Talk of quarantine for visitors continues

Cuomo again said he is considering imposing a quarantine on visitors from other states — notably Florida, Texas and Arizona — to curb a potential resurgence of coronavirus infection rates in New York, and touted his state's handling of the pandemic.

"New York went from one of the highest infection rates in the country to one of the lowest because we made decisions based on science — not politics," Cuomo said Tuesday.

 "We're seeing in other states what happens when you just reopen with no regard for metrics or data — it's bad for public health and for the economy, and states that reopened in a rush are now seeing a boomerang,” he said.

Later, referring to a map from Covid Act Now, a data analysis group, he said: "New York State is one of only three states that are on track to contain the COVID-19. … New York is finally coming back and I can't stress enough how important it is that we don't blow this incredible progress now.
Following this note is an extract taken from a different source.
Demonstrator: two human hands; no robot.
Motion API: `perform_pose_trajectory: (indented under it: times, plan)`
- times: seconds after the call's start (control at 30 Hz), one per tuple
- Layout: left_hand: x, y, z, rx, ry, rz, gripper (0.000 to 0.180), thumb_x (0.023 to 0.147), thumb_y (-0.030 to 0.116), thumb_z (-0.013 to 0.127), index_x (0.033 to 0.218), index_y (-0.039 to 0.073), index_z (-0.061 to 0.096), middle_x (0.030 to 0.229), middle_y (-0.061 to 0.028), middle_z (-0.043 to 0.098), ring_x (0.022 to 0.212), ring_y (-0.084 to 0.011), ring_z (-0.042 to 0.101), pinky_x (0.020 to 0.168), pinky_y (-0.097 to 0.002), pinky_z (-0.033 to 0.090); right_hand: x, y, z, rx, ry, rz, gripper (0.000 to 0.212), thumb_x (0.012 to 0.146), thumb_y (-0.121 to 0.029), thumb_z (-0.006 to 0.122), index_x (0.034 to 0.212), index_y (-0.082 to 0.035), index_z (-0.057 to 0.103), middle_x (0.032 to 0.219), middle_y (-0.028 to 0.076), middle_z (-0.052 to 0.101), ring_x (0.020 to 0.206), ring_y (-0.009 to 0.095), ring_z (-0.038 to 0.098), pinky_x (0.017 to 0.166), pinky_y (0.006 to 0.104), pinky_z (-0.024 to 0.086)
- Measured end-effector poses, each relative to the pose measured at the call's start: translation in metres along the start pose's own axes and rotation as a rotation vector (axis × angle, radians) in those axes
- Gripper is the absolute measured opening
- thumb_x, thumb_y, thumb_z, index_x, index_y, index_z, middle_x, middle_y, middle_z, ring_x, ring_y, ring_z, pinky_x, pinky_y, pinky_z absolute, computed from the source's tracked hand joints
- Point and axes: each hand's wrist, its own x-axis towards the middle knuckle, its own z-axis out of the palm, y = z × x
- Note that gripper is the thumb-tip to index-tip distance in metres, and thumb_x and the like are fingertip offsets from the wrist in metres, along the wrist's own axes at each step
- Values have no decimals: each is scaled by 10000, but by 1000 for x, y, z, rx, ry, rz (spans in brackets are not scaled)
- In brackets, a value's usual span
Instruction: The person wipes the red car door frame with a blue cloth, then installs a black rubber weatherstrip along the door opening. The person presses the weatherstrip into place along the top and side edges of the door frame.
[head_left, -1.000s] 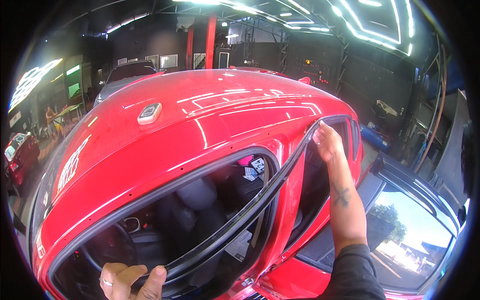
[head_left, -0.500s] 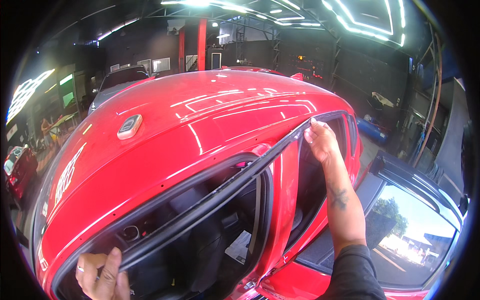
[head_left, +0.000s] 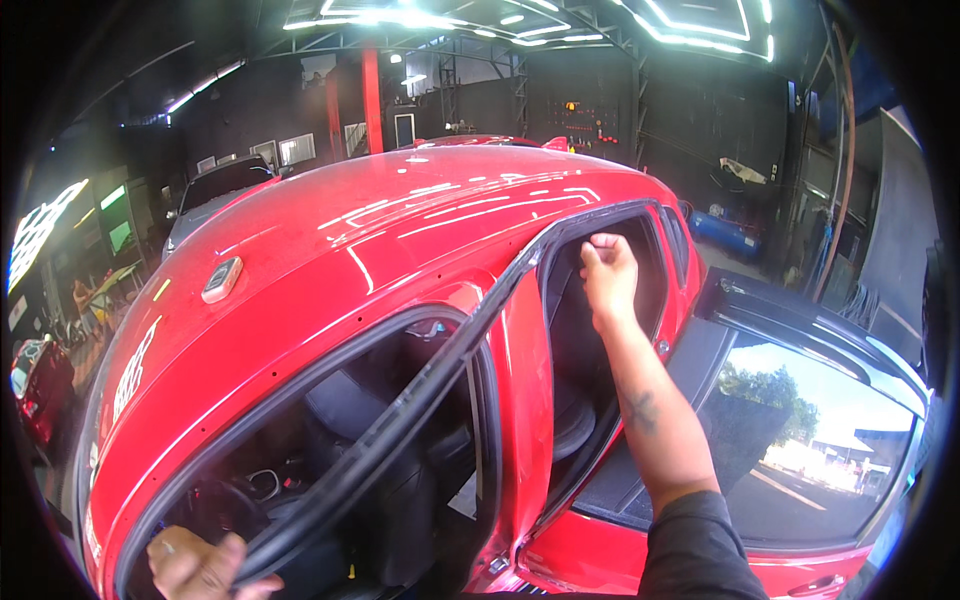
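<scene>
A long black rubber weatherstrip (head_left: 415, 388) slants across the front door opening of a red car (head_left: 420, 255). Its near end is gripped by my left hand (head_left: 195, 563) at the lower left, with the fingers wrapped round it. The far part of the strip lies against the roof edge above the rear door opening. My right hand (head_left: 610, 275) is apart from the strip, in front of the dark rear opening. Its fingers are curled in, and nothing shows between them.
A small light-coloured device (head_left: 222, 280) lies on the roof. Small holes run along the roof edge. An opened red door (head_left: 800, 560) with a reflecting window stands at the right. Farther back are a blue tank (head_left: 725, 232), a grey car (head_left: 222, 190) and a red post (head_left: 372, 100).
My right hand has let go of the strip and dropped slightly away from it. The strip's far part now rests at the roof edge. The view has shifted a little to the right.
</scene>
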Motion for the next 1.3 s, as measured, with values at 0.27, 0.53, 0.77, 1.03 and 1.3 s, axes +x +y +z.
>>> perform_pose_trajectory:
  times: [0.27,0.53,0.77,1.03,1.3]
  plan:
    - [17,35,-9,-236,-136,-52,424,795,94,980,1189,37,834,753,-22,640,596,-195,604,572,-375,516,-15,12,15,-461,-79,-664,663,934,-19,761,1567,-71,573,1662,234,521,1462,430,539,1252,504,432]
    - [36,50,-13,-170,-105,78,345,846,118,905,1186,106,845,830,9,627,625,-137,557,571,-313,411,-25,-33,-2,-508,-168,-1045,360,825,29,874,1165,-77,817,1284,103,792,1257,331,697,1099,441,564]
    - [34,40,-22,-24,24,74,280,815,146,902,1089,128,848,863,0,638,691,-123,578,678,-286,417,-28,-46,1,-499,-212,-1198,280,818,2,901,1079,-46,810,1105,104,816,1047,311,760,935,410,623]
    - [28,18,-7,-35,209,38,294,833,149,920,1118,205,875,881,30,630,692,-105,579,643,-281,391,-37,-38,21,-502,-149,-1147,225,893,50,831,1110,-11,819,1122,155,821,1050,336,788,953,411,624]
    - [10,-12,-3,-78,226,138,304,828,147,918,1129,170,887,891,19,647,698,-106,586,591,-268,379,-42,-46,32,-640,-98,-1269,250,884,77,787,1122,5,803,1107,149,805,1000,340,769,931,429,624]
To all New Yorkers — wear a mask, get tested, socially distance, wash your hands and be smart."

Bellone, commenting on Cuomo’s quarantine threat, said, “We have come such a long way and been able to reduce and flatten this curve so extensively. We certainly want to do everything we can to prevent it from spiking.”

Overall, the virus' spread continued at a slowed pace. State data released Tuesday showed that 1.2% of people tested on Monday for coronavirus were found positive. The level on Long Island was 1.1%, and in New York City 1.4%.

Some 597 people out of 48,709 tested statewide were positive. Nassau County registered 31 new cases on Monday, Suffolk 46 and New York City 315. Statewide, there were 27 new deaths linked to the virus Monday.